Standards Update, Recent Standards Activities

Guy Harris guy at auspex.uucp
Wed Jul 4 04:12:00 AEST 1990


From:  guy at auspex.uucp (Guy Harris)

>How about because the semantics of operations permitted on POSIX file
>descriptors are a poor match for many transport providers? Read()/write()
>are stream operations; only TCP is a stream transport provider.
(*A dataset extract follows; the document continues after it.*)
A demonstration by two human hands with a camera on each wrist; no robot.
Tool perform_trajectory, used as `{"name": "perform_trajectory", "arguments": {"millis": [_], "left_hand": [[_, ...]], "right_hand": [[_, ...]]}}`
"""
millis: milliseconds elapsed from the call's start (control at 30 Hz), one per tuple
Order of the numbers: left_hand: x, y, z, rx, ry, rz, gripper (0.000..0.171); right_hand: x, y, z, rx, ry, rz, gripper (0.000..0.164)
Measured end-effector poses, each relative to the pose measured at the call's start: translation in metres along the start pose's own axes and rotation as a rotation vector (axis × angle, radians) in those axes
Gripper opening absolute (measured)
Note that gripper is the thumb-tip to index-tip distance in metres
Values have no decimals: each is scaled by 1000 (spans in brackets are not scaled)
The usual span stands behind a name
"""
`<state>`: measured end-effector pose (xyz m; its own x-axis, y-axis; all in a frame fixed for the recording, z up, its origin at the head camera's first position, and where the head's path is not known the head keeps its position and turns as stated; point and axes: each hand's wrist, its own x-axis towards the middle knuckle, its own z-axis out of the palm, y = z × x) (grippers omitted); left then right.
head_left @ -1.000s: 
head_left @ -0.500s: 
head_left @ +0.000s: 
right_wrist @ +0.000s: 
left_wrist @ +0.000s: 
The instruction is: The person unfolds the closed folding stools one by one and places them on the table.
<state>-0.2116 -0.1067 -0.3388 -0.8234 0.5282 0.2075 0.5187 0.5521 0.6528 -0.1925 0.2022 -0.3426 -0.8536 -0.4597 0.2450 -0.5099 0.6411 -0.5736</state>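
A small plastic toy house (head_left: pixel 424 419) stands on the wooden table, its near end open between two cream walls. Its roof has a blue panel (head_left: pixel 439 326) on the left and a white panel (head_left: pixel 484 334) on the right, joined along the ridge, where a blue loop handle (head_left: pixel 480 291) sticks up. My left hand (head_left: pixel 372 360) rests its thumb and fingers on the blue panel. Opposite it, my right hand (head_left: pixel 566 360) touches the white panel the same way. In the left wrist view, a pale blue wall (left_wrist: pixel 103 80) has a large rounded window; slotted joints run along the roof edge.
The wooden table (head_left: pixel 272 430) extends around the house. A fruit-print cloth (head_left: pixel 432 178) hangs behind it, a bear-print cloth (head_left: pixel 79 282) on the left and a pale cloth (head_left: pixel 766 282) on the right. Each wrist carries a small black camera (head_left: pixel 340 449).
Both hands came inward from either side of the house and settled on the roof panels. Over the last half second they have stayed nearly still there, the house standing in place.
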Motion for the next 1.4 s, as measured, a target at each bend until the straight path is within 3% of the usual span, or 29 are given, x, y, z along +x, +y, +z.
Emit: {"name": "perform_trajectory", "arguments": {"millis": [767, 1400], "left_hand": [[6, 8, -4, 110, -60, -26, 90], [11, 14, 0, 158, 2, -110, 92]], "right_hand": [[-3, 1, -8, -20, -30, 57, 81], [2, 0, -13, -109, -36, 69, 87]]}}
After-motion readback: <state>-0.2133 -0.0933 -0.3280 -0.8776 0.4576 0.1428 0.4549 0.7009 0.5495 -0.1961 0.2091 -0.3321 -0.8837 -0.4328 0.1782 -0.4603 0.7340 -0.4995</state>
OSI TP0/2/4
>maps much more closely to stdio and fgets()/fputs() in that it is
>record-oriented.

Standard I/O, and "fgets()"/"fputs()" in particular, are
record-oriented?  News to me; I thought standard I/O offered byte
streams, and "fgets()" read stuff from that stream until it hit a
newline or EOF, and "fputs" put bytes from a string out onto that
stream.

For that matter, raw magtapes are also record oriented, and "read()" and
"write()" work fine on them.  I don't see the problem with TPn; a single
"write()" could either be turned into one packet, or broken up
arbitrarily into N packets if there's a maximum packet size.  If you
*want* to have a correspondence between "send it" calls and records, I
see no problem with providing additional calls to do that, but I also
don't see any problem with hiding record boundaries, if necessary, from
applications that *want* to just send byte streams over TPn.

>What does it mean to seek() on a network endpoint?

What does it mean to "seek()" on a tty?